Stored records
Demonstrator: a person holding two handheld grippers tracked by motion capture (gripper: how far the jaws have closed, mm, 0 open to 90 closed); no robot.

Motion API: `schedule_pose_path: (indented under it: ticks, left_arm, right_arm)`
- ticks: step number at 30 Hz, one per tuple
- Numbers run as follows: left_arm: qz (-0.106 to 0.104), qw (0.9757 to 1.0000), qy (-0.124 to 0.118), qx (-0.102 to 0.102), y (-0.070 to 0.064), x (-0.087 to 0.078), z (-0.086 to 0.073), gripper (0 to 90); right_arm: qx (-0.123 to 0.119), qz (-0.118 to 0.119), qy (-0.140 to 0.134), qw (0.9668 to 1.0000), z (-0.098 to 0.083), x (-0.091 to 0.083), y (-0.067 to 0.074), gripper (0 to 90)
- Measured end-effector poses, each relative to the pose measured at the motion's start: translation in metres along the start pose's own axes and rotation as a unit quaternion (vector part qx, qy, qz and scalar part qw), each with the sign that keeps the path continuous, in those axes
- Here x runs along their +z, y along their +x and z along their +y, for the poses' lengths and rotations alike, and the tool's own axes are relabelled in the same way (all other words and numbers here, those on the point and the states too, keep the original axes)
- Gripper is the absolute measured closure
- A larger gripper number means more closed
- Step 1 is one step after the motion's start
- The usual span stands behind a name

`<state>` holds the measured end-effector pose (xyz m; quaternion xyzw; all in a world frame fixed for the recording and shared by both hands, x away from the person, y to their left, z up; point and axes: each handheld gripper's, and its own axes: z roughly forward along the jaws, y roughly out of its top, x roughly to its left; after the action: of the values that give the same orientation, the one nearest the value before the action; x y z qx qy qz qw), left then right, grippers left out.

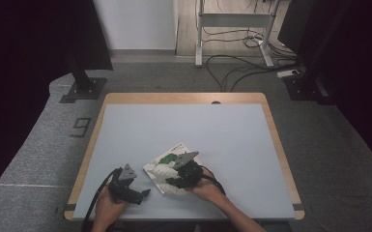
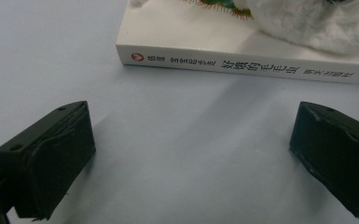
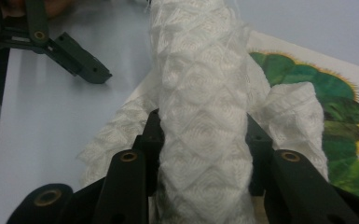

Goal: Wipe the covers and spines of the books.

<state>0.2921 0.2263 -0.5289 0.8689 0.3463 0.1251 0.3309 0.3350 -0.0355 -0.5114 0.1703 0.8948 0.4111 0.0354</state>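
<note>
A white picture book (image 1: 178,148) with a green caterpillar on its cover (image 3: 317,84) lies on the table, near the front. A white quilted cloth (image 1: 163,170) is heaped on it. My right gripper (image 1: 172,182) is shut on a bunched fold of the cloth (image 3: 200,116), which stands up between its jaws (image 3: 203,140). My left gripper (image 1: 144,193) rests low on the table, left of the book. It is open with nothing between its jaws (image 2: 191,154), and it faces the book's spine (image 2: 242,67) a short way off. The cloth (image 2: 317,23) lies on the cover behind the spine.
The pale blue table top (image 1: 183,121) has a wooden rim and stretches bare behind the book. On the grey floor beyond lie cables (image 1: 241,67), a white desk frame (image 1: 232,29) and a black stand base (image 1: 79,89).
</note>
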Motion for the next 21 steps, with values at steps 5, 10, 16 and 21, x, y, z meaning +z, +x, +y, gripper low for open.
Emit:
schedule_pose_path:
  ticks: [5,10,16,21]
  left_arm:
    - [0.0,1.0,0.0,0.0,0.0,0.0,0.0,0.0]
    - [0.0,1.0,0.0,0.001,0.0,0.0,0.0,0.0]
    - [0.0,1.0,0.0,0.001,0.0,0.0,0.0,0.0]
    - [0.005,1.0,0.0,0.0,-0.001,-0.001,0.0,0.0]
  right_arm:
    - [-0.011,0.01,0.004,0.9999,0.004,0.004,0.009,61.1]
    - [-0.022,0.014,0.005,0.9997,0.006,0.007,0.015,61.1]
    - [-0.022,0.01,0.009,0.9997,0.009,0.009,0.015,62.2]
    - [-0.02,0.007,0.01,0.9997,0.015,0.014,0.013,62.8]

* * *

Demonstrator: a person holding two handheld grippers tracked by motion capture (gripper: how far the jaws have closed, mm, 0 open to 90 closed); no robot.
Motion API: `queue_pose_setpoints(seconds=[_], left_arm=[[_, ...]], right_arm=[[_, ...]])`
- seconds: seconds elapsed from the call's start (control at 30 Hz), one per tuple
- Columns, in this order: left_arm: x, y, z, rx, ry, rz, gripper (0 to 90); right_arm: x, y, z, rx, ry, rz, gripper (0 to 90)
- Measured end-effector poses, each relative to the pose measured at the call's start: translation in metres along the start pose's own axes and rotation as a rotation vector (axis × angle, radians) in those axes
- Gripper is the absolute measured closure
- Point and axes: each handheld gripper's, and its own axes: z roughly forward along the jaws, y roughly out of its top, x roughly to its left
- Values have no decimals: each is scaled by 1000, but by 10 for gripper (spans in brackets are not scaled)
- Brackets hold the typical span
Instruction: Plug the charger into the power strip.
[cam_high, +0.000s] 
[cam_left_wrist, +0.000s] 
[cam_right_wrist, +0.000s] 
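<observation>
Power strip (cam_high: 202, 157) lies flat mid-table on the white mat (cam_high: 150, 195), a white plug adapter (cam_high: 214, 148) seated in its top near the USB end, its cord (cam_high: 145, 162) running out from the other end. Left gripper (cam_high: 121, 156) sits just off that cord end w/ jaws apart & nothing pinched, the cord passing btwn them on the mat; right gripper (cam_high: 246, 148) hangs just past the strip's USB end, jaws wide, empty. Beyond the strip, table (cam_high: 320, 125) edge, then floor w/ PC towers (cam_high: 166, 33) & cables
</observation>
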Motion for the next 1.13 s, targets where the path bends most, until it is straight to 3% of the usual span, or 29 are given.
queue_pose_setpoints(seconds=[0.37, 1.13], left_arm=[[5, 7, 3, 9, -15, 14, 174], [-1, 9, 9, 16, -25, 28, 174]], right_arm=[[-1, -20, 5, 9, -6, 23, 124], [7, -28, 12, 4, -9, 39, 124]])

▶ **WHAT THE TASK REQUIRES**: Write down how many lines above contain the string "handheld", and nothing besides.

▶ **ANSWER**: 4